§ **Assignment**: The required result is the number of lines below that hold the word "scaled", stated without anything else.
--- Data Enclosed Below ---
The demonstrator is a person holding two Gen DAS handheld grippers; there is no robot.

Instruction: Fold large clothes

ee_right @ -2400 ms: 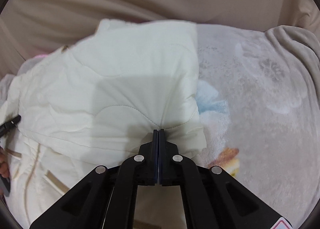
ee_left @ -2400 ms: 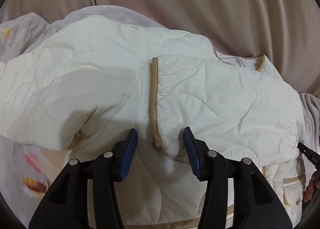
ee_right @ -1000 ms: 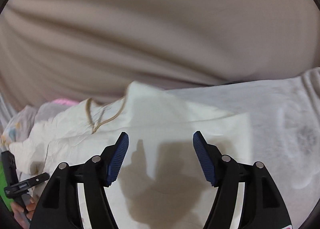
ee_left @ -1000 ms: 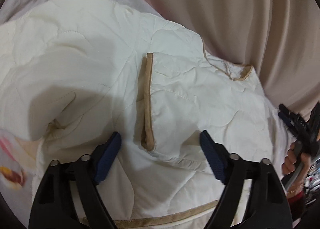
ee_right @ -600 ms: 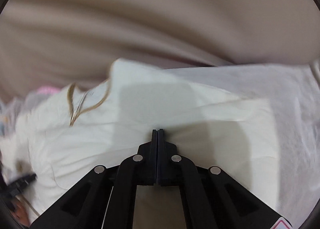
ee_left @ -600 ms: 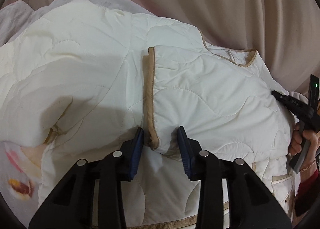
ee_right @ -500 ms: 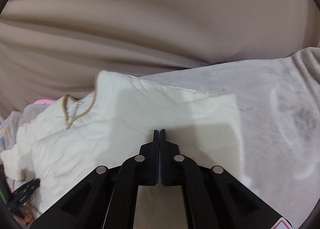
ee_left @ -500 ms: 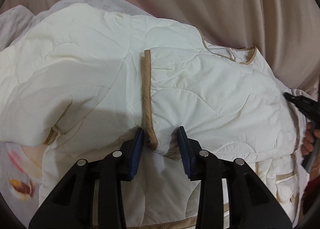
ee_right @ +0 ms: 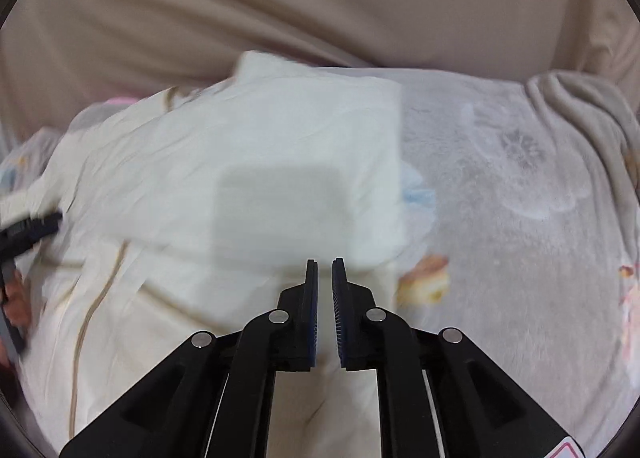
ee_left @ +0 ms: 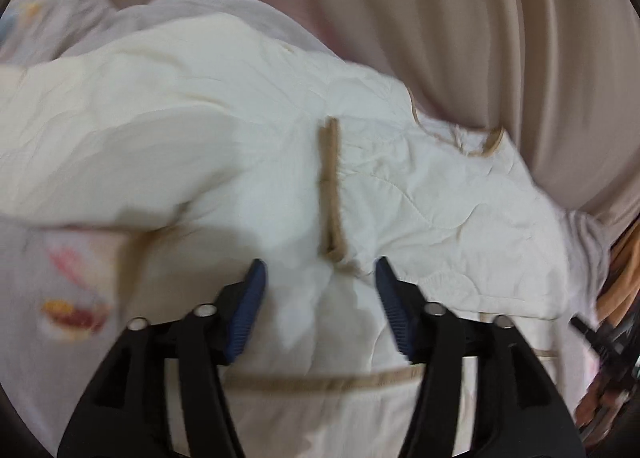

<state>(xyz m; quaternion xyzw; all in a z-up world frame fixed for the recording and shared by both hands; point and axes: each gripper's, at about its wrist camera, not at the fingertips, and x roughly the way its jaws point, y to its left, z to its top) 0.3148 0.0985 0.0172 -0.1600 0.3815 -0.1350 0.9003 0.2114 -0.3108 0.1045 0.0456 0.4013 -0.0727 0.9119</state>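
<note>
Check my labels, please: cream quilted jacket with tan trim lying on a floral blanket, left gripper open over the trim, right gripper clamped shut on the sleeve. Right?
Not quite. The right gripper is not clamped: the right wrist view shows a narrow gap between its pads, holding nothing. The rest stands: the jacket lies on the blanket, and the left gripper is open at the trim.

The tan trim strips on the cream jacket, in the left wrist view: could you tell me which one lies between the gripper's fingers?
The short upright strip, ending between the open left gripper fingers. The long one runs crosswise nearer the camera.
</note>
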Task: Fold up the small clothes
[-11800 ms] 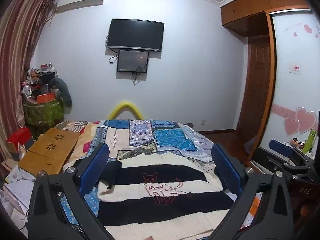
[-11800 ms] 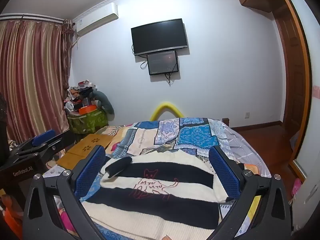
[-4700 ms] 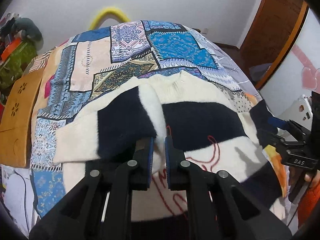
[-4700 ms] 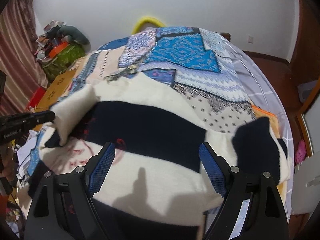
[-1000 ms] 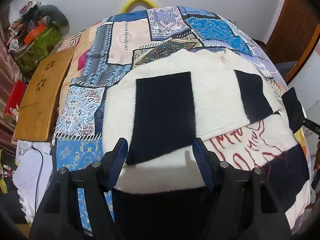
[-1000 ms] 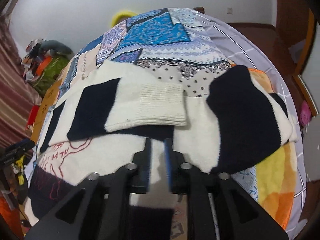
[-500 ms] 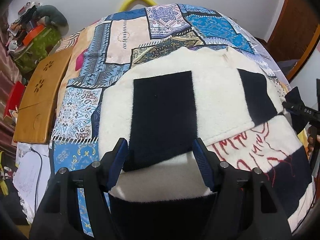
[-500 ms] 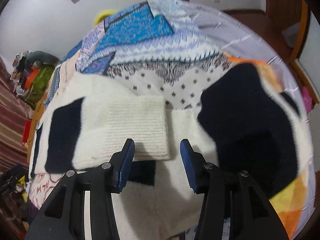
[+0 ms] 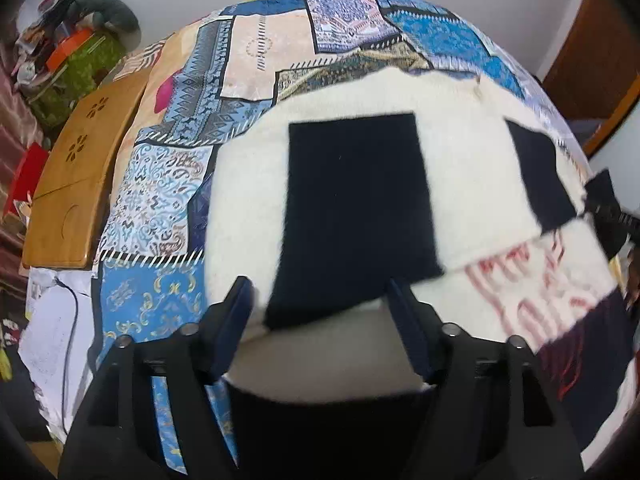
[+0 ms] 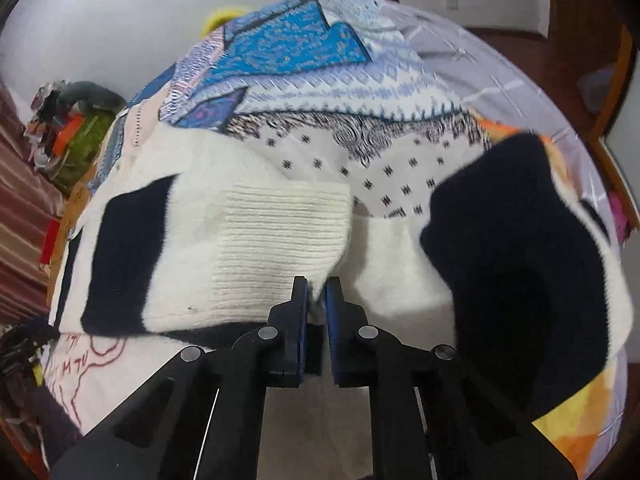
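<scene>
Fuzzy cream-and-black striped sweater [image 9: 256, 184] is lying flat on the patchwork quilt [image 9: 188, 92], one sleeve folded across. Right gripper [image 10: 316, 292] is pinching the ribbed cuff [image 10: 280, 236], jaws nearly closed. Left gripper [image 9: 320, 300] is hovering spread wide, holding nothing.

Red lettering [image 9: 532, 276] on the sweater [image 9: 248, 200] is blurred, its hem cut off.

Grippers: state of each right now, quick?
Left gripper: open, fingers apart over the folded sleeve of the sweater, holding nothing.
Right gripper: closed, pinching the sweater's white fabric beside the ribbed cuff.
</scene>
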Tool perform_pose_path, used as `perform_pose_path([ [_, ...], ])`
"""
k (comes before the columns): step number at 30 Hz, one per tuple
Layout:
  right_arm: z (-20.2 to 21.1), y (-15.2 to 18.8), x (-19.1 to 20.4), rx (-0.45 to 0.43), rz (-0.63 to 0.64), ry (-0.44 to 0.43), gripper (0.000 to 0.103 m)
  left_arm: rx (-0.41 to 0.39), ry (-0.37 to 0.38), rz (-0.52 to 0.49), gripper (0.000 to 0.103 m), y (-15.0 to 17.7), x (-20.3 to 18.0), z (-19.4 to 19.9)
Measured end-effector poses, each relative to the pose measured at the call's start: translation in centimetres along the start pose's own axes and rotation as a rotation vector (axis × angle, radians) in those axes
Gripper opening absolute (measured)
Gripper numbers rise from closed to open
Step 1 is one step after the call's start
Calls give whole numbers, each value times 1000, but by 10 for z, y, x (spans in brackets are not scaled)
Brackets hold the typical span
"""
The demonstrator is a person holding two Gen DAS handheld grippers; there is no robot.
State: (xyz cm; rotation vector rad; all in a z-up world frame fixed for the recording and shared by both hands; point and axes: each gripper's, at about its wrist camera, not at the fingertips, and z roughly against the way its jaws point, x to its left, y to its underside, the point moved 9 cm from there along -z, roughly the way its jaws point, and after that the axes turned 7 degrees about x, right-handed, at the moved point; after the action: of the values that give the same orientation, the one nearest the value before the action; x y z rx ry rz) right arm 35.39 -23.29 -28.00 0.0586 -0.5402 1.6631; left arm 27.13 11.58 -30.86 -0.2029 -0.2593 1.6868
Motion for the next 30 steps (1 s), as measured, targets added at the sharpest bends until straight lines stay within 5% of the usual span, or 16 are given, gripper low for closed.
perform_pose_path([
  [6, 31, -11, 8, -78, 20, -15, 7, 12, -55, -34, 81, 21, 18, -7],
  [16, 73, -34, 31, -174, 59, -6, 6, 9, -111, 101, 85, 15, 61, -24],
  [22, 100, -37, 40, -229, 61, -22, 6, -64, -194, 125, 85, 6, 74, -1],
  [30, 99, -22, 34, -217, 44, -23, 6, -95, -177, 164, 85, 9, 81, 23],
])
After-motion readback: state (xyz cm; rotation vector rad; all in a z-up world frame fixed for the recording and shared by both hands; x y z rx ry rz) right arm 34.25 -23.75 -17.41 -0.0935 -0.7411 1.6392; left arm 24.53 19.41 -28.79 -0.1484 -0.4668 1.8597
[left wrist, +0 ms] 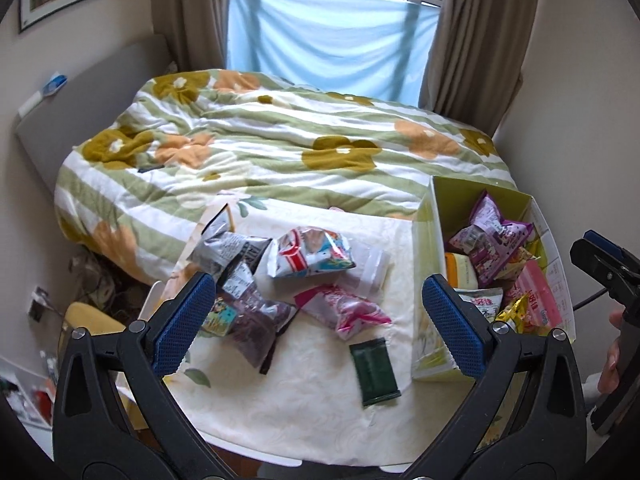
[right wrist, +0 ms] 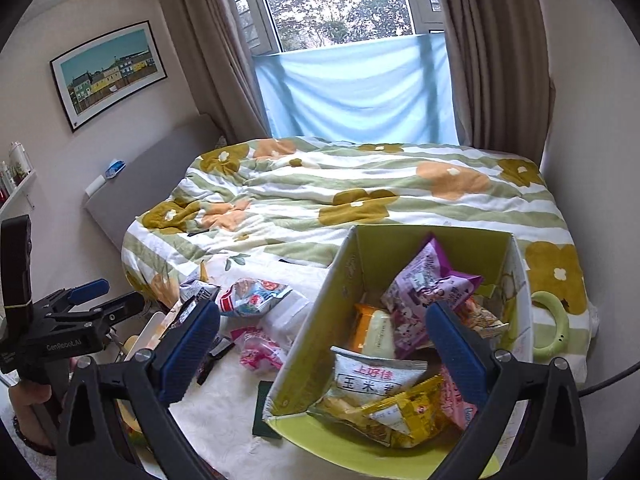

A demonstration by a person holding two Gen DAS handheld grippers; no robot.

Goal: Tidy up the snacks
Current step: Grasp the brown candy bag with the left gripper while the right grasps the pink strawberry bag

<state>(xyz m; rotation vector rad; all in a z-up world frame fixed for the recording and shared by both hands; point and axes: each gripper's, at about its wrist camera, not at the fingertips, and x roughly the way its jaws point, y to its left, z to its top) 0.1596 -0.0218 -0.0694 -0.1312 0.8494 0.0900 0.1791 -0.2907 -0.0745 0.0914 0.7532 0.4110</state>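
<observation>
both grippers, left gripper (left wrist: 316,320) and right gripper (right wrist: 324,344), gape wide, empty. we risk the slick green packet (left wrist: 375,372), near the box (left wrist: 430,240), sliding away.

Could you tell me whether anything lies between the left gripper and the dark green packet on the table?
Nothing visible does. The left gripper is open above the table, and the dark green packet lies flat and alone on bare cloth, apart from the pink packet and beside the box.

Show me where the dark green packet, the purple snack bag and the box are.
dark green packet (left wrist: 374,374): left wrist view, middle of its flat face.
purple snack bag (right wrist: 425,280): right wrist view, centre of the bag.
box (right wrist: 310,320): right wrist view, outer left wall.
</observation>
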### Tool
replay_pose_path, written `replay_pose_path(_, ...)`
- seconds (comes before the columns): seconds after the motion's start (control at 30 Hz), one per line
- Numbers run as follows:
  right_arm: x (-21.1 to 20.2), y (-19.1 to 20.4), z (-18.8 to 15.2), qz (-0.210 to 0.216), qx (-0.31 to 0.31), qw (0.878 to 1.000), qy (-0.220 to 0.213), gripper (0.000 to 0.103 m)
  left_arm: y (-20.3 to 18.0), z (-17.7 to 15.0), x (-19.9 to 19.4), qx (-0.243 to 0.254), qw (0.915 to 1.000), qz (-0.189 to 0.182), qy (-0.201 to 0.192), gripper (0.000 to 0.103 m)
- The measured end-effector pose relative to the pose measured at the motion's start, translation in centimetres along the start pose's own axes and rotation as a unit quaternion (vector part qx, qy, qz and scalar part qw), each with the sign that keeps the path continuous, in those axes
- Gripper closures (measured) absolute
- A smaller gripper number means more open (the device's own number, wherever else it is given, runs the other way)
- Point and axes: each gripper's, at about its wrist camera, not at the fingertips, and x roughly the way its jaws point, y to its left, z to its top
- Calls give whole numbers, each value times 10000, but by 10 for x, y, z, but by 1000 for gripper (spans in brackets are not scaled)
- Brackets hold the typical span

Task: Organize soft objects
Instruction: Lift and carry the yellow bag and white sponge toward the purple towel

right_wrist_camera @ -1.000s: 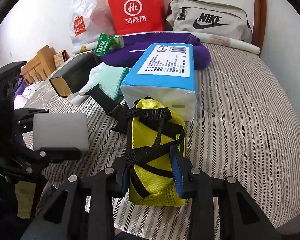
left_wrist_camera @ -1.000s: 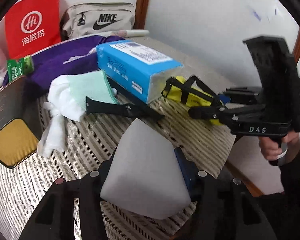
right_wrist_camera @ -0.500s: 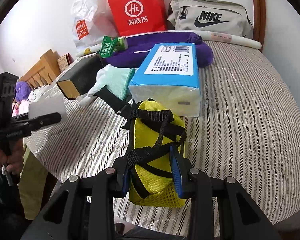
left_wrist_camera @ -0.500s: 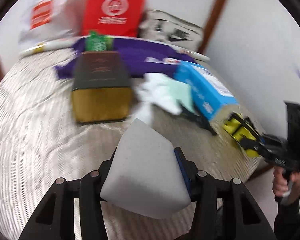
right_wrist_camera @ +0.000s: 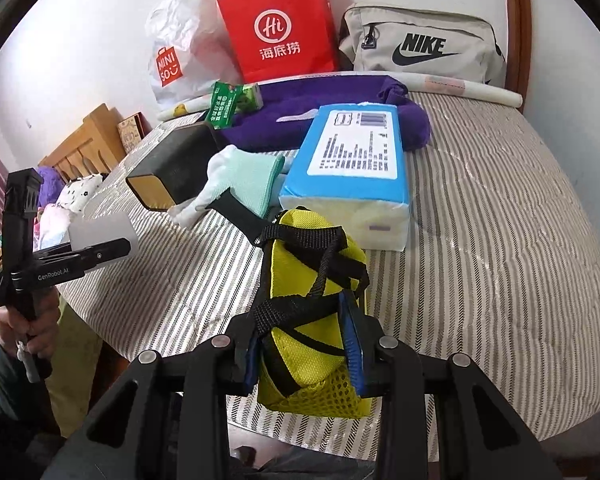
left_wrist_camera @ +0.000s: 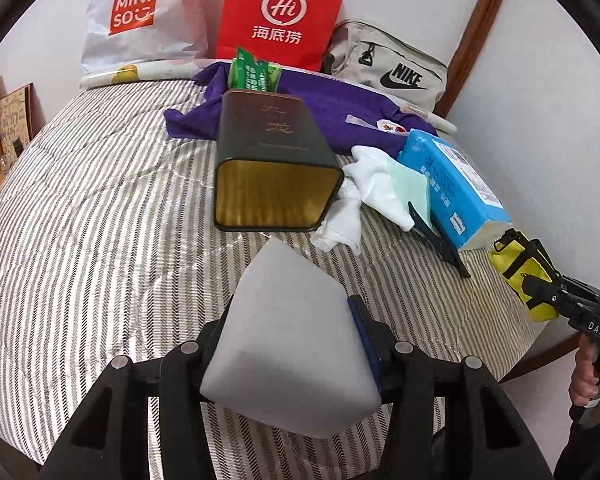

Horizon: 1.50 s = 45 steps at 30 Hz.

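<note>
My left gripper (left_wrist_camera: pixel 290 344) is shut on a grey foam block (left_wrist_camera: pixel 292 332) and holds it above the near edge of the striped bed (left_wrist_camera: pixel 100 220). It also shows at the left of the right wrist view (right_wrist_camera: pixel 100 240). My right gripper (right_wrist_camera: pixel 304 344) is shut on a yellow pouch with black straps (right_wrist_camera: pixel 312 320), held over the bed's near edge. The pouch also shows at the right of the left wrist view (left_wrist_camera: pixel 524 272). A white and mint cloth (left_wrist_camera: pixel 384 192), a purple garment (left_wrist_camera: pixel 340 112) and a blue tissue pack (left_wrist_camera: pixel 456 188) lie on the bed.
A dark tin with a gold end (left_wrist_camera: pixel 272 164) lies mid-bed. A green packet (left_wrist_camera: pixel 254 76), a red paper bag (left_wrist_camera: pixel 280 16), a Miniso bag (left_wrist_camera: pixel 136 16) and a Nike bag (left_wrist_camera: pixel 392 72) stand at the back by the wall. A wooden bed frame (right_wrist_camera: pixel 84 148) is at the left.
My left gripper has swung left with the foam block, so the tin and the bags now sit centred. The right gripper has drawn back slightly with the pouch.
</note>
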Motion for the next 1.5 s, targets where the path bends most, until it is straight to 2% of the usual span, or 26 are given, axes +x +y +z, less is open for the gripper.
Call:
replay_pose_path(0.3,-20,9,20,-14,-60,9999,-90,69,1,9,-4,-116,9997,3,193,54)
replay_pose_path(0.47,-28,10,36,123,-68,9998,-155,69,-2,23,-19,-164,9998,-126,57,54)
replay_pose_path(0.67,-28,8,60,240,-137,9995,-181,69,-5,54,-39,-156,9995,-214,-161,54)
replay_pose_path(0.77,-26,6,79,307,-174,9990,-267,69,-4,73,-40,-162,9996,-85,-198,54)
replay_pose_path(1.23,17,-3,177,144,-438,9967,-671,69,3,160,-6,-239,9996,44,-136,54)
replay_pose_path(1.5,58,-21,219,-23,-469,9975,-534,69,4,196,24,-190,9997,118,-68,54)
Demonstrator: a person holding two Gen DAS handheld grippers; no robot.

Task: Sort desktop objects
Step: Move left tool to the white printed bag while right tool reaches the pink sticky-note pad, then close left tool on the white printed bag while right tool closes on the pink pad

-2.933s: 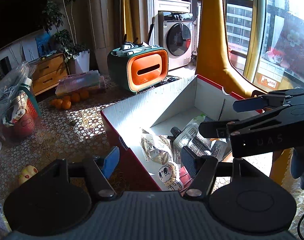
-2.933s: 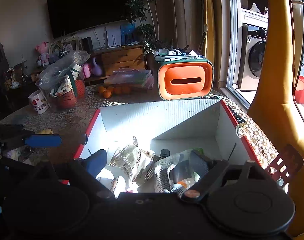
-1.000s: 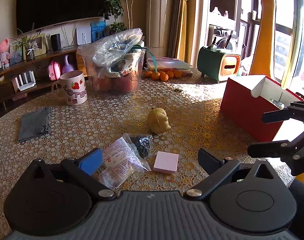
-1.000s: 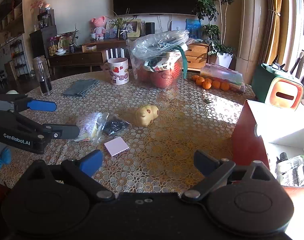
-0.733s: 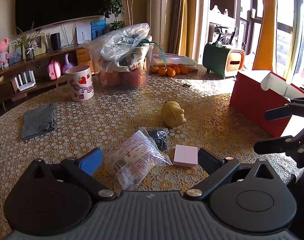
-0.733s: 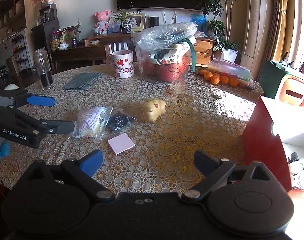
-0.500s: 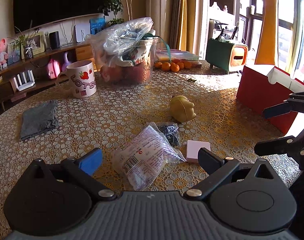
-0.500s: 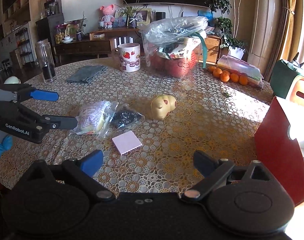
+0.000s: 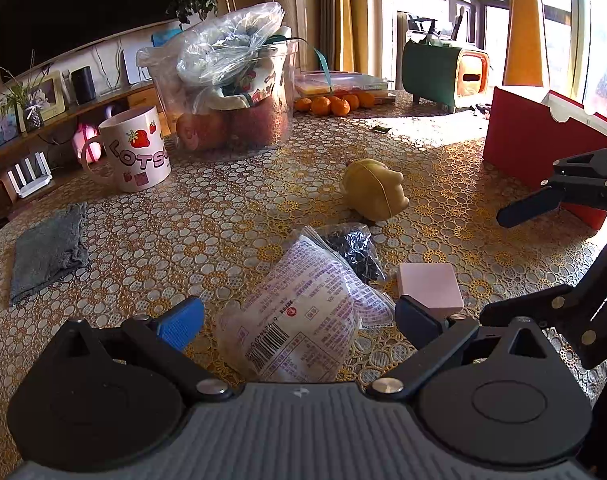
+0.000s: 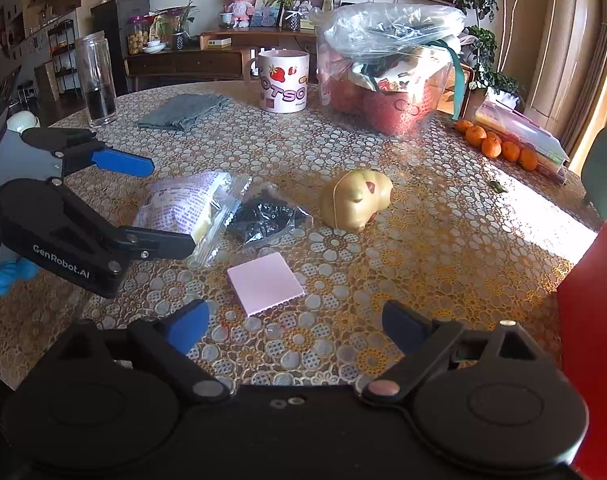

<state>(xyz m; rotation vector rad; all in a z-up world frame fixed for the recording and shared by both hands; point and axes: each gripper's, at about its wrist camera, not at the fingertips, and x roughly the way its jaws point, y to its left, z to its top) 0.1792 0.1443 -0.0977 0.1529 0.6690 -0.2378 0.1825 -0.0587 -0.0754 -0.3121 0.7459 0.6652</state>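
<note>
A clear snack bag (image 9: 303, 312) with purple print lies on the lace tablecloth. My left gripper (image 9: 299, 320) is open, and the bag lies between its spread fingers without the pads pressing on it. Beside the bag are a small black packet (image 9: 353, 248) and a pink square pad (image 10: 265, 282). A yellow pig toy (image 10: 355, 200) sits further back. My right gripper (image 10: 295, 328) hovers just short of the pink pad, its jaws wide but closing with nothing between them. The red box (image 9: 535, 148) stands at the right.
A strawberry mug (image 10: 283, 80), a clear tub of apples under a plastic bag (image 10: 387, 84), a grey cloth (image 10: 183, 114) and a glass jar (image 10: 97, 80) stand at the back. Several oranges (image 10: 495, 146) and a green-orange tissue box (image 9: 447, 74) are at the far right.
Both grippers left the red box, swung to the loose items and sank toward the table. The snack bag now lies between the left fingers, and the pink pad is nearer the right gripper.
</note>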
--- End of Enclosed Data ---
§ **Answer**: 2